Output the entries below without any alteration.

Collected data entries:
****************

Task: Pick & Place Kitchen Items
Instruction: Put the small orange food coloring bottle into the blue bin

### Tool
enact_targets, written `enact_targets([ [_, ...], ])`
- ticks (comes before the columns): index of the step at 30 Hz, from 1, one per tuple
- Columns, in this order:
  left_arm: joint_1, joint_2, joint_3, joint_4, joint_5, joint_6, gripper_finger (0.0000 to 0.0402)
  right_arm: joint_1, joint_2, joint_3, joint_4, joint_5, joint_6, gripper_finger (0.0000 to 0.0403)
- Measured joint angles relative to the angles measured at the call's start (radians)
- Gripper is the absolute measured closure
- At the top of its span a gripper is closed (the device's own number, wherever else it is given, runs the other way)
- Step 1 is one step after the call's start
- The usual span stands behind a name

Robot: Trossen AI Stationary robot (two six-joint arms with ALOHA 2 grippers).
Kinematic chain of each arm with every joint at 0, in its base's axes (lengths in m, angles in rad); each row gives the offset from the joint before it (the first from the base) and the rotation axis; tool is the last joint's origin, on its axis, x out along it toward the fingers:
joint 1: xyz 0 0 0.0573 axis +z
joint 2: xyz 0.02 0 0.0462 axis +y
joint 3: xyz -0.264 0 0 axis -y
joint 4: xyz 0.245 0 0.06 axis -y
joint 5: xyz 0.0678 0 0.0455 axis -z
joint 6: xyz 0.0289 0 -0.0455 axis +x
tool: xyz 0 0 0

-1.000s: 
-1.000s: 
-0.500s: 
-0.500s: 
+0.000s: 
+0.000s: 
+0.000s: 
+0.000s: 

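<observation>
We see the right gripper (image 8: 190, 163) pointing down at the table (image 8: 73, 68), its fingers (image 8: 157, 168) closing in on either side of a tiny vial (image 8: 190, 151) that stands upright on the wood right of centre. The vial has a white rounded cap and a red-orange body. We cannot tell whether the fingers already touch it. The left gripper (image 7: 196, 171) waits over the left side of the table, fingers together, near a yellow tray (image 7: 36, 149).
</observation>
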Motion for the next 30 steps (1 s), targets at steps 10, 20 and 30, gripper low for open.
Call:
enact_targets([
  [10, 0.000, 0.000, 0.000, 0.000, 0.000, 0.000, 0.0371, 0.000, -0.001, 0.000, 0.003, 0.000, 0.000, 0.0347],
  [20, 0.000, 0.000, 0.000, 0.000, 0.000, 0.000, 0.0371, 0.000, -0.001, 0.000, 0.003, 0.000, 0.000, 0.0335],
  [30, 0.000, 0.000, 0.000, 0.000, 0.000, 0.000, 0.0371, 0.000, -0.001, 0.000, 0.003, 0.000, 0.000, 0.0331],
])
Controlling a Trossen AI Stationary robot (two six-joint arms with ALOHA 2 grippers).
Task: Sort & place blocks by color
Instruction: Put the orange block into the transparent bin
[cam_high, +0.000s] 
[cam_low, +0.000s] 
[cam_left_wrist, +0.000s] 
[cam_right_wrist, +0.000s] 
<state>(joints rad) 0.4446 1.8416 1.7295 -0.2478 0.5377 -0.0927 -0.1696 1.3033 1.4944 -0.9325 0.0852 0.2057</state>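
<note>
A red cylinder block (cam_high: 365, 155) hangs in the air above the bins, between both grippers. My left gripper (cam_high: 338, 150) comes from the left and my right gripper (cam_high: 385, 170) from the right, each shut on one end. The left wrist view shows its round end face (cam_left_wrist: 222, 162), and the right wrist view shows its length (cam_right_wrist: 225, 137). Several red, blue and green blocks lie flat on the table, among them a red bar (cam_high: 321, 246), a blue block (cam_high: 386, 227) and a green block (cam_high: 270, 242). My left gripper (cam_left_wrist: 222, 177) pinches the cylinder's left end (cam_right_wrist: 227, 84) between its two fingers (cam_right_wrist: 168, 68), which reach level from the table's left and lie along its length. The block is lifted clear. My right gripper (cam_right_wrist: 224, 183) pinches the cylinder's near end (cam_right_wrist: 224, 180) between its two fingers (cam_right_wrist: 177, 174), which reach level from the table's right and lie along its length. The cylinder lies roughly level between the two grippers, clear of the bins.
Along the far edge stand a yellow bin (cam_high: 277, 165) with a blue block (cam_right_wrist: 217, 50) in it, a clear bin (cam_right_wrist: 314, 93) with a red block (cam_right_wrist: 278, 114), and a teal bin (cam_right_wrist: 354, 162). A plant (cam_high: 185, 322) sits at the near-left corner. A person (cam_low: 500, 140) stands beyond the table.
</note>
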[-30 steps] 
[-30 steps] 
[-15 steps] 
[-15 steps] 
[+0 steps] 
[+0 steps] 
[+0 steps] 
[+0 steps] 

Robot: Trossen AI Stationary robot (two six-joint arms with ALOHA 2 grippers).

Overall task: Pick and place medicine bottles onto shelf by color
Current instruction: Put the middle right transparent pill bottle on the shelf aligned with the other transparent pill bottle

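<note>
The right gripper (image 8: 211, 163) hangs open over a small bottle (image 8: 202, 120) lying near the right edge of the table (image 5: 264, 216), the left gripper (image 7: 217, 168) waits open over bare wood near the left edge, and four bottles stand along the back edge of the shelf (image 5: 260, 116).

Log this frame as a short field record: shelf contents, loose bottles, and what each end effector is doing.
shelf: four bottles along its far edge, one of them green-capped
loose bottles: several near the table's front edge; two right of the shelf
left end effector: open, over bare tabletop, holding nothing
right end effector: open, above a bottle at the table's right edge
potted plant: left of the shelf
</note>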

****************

Answer box:
Task: Pick & Place Kitchen Items
Instruction: Put the small orange food coloring bottle into the blue bin

### Tool
enact_targets, written `enact_targets([ [_, ...], ])`
- ticks (comes before the columns): index of the step at 30 Hz, from 1, one per tuple
- Columns, in this order:
  left_arm: joint_1, joint_2, joint_3, joint_4, joint_5, joint_6, gripper_finger (0.0000 to 0.0402)
  right_arm: joint_1, joint_2, joint_3, joint_4, joint_5, joint_6, gripper_finger (0.0000 to 0.0403)
- Measured joint angles relative to the angles measured at the call's start (radians)
- Gripper is the absolute measured closure
- At the top of its span a gripper is closed (the device's own number, wherever else it is given, runs the other way)
- Step 1 is one step after the call's start
- The usual span stands behind a name

Robot: Trossen AI Stationary robot (two six-joint arms with ALOHA 2 grippers).
Kinematic chain of each arm with every joint at 0, in its base's axes (lengths in m, angles in rad); each row gives the offset from the joint before it (the first from the base) and the rotation axis; tool is the last joint's origin, on its axis, x out along it toward the fingers:
joint 1: xyz 0 0 0.0573 axis +z
joint 2: xyz 0.02 0 0.0462 axis +y
joint 3: xyz -0.264 0 0 axis -y
joint 4: xyz 0.245 0 0.06 axis -y
joint 5: xyz 0.0678 0 0.0455 axis -z
joint 6: xyz 0.0289 0 -0.0455 axis +x
tool: xyz 0 0 0

-1.000s: 
-1.000s: 
-0.500s: 
-0.500s: 
+0.000s: 
+0.000s: 
+0.000s: 
+0.000s: 

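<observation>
We see the right gripper (image 8: 190, 163) pointing down at the table (image 8: 73, 68), its fingers (image 8: 157, 168) closing in on either side of a tiny vial (image 8: 190, 151) that stands upright on the wood right of centre. The vial has a white rounded cap and a red-orange body. We cannot tell whether the fingers already touch it. The left gripper (image 7: 196, 171) waits over the left side of the table, fingers together, near a yellow tray (image 7: 36, 149).
</observation>
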Motion for the next 30 steps (1 s), targets at steps 10, 20 and 30, gripper low for open.
Call:
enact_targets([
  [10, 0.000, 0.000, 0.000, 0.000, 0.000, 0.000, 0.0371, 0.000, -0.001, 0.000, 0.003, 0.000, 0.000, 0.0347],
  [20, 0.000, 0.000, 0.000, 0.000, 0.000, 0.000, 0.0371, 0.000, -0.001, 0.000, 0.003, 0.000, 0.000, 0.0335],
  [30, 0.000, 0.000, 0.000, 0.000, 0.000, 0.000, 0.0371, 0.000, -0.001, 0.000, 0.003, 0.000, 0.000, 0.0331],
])
Controlling a Trossen AI Stationary robot (two six-joint arms with ALOHA 2 grippers).
Task: Sort & place blocks by color
Instruction: Put the orange block into the transparent bin
[cam_high, +0.000s] 
[cam_low, +0.000s] 
[cam_left_wrist, +0.000s] 
[cam_right_wrist, +0.000s] 
<state>(joints rad) 0.4446 1.8416 1.7295 -0.2478 0.5377 -0.0927 -0.1696 1.3033 1.4944 -0.9325 0.0852 0.2057</state>
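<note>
A red cylinder block (cam_high: 365, 155) hangs in the air above the bins, between both grippers. My left gripper (cam_high: 338, 150) comes from the left and my right gripper (cam_high: 385, 170) from the right, each shut on one end. The left wrist view shows its round end face (cam_left_wrist: 222, 162), and the right wrist view shows its length (cam_right_wrist: 225, 137). Several red, blue and green blocks lie flat on the table, among them a red bar (cam_high: 321, 246), a blue block (cam_high: 386, 227) and a green block (cam_high: 270, 242). My left gripper (cam_left_wrist: 222, 177) pinches the cylinder's left end (cam_right_wrist: 227, 84) between its two fingers (cam_right_wrist: 168, 68), which reach level from the table's left and lie along its length. The block is lifted clear. My right gripper (cam_right_wrist: 224, 183) pinches the cylinder's near end (cam_right_wrist: 224, 180) between its two fingers (cam_right_wrist: 177, 174), which reach level from the table's right and lie along its length. The cylinder lies roughly level between the two grippers, clear of the bins.
Along the far edge stand a yellow bin (cam_high: 277, 165) with a blue block (cam_right_wrist: 217, 50) in it, a clear bin (cam_right_wrist: 314, 93) with a red block (cam_right_wrist: 278, 114), and a teal bin (cam_right_wrist: 354, 162). A plant (cam_high: 185, 322) sits at the near-left corner. A person (cam_low: 500, 140) stands beyond the table.
</note>
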[-30 steps] 
[-30 steps] 
[-15 steps] 
[-15 steps] 
[+0 steps] 
[+0 steps] 
[+0 steps] 
[+0 steps] 

Robot: Trossen AI Stationary robot (two six-joint arms with ALOHA 2 grippers).

Overall task: Pick and place medicine bottles onto shelf by color
Current instruction: Put the middle right transparent pill bottle on the shelf aligned with the other transparent pill bottle

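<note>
The right gripper (image 8: 211, 163) hangs open over a small bottle (image 8: 202, 120) lying near the right edge of the table (image 5: 264, 216), the left gripper (image 7: 217, 168) waits open over bare wood near the left edge, and four bottles stand along the back edge of the shelf (image 5: 260, 116).

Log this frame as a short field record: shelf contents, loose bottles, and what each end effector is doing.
shelf: four bottles along its far edge, one of them green-capped
loose bottles: several near the table's front edge; two right of the shelf
left end effector: open, over bare tabletop, holding nothing
right end effector: open, above a bottle at the table's right edge
potted plant: left of the shelf
</note>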

No additional output will be produced.